TRY IT
Sift the listing for lines that hold the string "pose" and pull them out.

DATA
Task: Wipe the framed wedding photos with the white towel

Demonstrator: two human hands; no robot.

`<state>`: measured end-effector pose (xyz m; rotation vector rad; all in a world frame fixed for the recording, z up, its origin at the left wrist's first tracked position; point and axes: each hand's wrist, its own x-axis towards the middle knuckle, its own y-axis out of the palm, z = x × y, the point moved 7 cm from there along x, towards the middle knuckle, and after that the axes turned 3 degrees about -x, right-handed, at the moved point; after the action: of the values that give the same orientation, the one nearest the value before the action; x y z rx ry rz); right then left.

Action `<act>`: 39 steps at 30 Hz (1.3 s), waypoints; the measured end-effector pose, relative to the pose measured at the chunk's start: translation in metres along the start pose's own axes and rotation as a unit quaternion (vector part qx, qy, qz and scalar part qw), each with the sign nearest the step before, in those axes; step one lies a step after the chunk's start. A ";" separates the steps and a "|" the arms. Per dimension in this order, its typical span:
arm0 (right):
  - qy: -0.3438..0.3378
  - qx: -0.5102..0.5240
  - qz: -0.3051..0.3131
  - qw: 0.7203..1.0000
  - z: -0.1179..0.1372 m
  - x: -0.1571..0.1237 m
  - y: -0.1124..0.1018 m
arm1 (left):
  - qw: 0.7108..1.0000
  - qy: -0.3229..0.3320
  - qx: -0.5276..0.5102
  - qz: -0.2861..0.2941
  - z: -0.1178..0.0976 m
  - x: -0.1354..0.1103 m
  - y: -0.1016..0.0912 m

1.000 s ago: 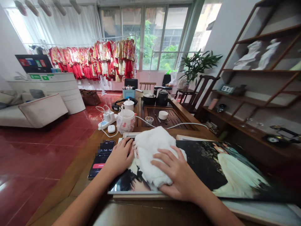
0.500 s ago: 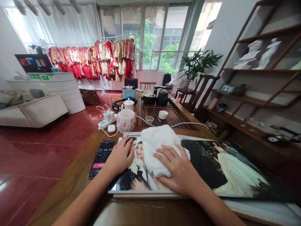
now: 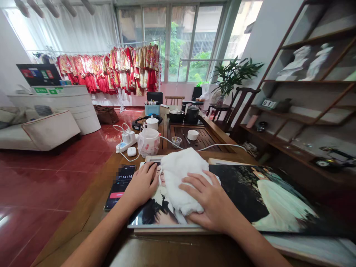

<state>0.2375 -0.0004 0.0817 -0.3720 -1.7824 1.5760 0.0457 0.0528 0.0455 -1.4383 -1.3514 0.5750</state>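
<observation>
My right hand (image 3: pixel 207 198) presses down on a folded white fluffy towel (image 3: pixel 178 178), its fingers across the top and the thumb along the near edge. Under the towel is a glossy framed photo print (image 3: pixel 164 211) of a couple, partly covered by it. My left hand (image 3: pixel 142 182) lies on the print's left side, fingers extended, gripping nothing. To the right is a second large print (image 3: pixel 278 200) with a pale gown on a dark background; its left part is hidden by the towel and my right hand.
A phone (image 3: pixel 120 189) with a running timer lies left of the print. Behind stand a power strip (image 3: pixel 126 140), a bag-lined container (image 3: pixel 149 141), a lidded white cup (image 3: pixel 152 122) and a tea tray (image 3: pixel 178 132) holding a white bowl (image 3: pixel 193 135). A white cable (image 3: pixel 222 145) crosses the table.
My right hand has slid slightly left and the towel with it, covering more of a pictured face. My left hand has stayed in place.
</observation>
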 end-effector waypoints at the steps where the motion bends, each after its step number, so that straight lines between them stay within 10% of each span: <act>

EXERCISE SOLUTION
`<state>`: measured end-effector pose (xyz m; rotation vector rad; all in a world frame fixed for the recording, z up, its origin at the left wrist's first tracked position; point and axes: each hand's wrist, its own x-axis towards the middle knuckle, its own y-axis out of the palm, z = x × y, the point moved 7 cm from there along x, towards the middle knuckle, and after that the axes turned 3 degrees about -x, right-handed, at the moved point; after the action: of the values that give the same orientation, the one nearest the value before the action; x y z rx ry rz); right then left.
Action `<act>`: 39 steps at 30 Hz (1.3 s), waypoints; the measured end-effector pose, relative to the pose measured at the chunk's start: translation in metres along the start pose's own axes and rotation as a unit quaternion (vector part qx, qy, qz and scalar part qw), each with the sign nearest the step before, in those axes; step one lies a step after the chunk's start. A ";" separates the steps and a "|" the arms. Per dimension in this order, its typical span:

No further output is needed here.